◆ Problem requirements ◆
Your task is to write out exactly the lines of the listing below, from the first down to the line that holds "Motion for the".

_ _ _ _ _

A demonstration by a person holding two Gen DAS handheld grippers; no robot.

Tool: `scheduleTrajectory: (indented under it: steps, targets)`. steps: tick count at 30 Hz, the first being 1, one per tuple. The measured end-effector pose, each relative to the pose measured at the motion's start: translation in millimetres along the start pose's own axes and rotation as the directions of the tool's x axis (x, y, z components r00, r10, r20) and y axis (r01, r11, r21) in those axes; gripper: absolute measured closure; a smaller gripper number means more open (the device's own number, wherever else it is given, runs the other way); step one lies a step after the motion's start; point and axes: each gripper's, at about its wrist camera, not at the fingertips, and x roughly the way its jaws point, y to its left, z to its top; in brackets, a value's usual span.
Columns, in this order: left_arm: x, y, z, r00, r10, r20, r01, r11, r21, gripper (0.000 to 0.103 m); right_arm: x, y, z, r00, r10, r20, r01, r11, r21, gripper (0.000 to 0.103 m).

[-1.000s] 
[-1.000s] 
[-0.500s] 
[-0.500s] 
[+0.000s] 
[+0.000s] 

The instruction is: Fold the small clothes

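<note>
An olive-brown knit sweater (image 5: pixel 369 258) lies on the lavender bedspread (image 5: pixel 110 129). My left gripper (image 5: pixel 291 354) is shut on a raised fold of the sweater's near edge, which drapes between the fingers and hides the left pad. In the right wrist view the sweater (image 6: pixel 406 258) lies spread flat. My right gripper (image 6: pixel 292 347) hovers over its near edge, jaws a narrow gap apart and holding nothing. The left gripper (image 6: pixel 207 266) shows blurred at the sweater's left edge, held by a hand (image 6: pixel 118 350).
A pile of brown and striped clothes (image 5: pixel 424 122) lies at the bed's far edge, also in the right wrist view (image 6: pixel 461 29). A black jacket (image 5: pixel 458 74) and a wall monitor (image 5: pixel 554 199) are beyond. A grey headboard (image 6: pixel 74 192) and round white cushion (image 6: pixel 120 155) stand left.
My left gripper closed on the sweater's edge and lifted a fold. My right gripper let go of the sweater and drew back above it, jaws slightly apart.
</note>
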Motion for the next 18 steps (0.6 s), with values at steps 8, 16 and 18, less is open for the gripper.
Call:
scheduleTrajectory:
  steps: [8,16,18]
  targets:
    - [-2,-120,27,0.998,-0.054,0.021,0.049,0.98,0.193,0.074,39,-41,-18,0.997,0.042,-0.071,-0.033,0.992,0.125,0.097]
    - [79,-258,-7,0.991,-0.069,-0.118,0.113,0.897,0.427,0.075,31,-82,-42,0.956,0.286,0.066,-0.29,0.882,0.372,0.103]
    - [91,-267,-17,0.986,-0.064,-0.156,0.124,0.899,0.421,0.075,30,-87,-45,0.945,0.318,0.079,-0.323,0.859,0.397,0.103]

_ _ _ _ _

◆ Exercise output ◆
A demonstration by a person holding two Gen DAS handheld grippers; no robot.

Tool: `scheduleTrajectory: (indented under it: steps, targets)`. steps: tick count at 30 Hz, the first being 1, one per tuple. The measured end-effector pose, each relative to the pose measured at the motion's start: translation in millimetres along the start pose's own axes and rotation as the directions of the tool's x axis (x, y, z components r00, r10, r20) and y axis (r01, r11, r21) in those axes; gripper: absolute measured closure; a smaller gripper number means more open (the device's own number, wherever else it is given, runs the other way); step one lies a step after the motion's start; point and axes: each gripper's, at about its wrist camera, not at the fingertips, and x roughly the way its jaws point, y to its left, z to its top; in brackets, a value's usual span.
Columns, in this order: left_arm: x, y, z, r00, r10, r20, r01, r11, r21, gripper (0.000 to 0.103 m); right_arm: x, y, z, r00, r10, r20, r01, r11, r21, gripper (0.000 to 0.103 m).

[-1.000s] 
[-1.000s] 
[-0.500s] 
[-0.500s] 
[+0.000s] 
[+0.000s] 

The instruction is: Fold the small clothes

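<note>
An olive-brown knit sweater (image 5: pixel 369 258) lies on the lavender bedspread (image 5: pixel 110 129). My left gripper (image 5: pixel 291 354) is shut on a raised fold of the sweater's near edge, which drapes between the fingers and hides the left pad. In the right wrist view the sweater (image 6: pixel 406 258) lies spread flat. My right gripper (image 6: pixel 292 347) hovers over its near edge, jaws a narrow gap apart and holding nothing. The left gripper (image 6: pixel 207 266) shows blurred at the sweater's left edge, held by a hand (image 6: pixel 118 350).
A pile of brown and striped clothes (image 5: pixel 424 122) lies at the bed's far edge, also in the right wrist view (image 6: pixel 461 29). A black jacket (image 5: pixel 458 74) and a wall monitor (image 5: pixel 554 199) are beyond. A grey headboard (image 6: pixel 74 192) and round white cushion (image 6: pixel 120 155) stand left.
My left gripper closed on the sweater's edge and lifted a fold. My right gripper let go of the sweater and drew back above it, jaws slightly apart.
</note>
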Motion for the next 18 steps (0.6 s), with values at steps 8, 16 and 18, less is open for the gripper.

There's nothing else to the answer.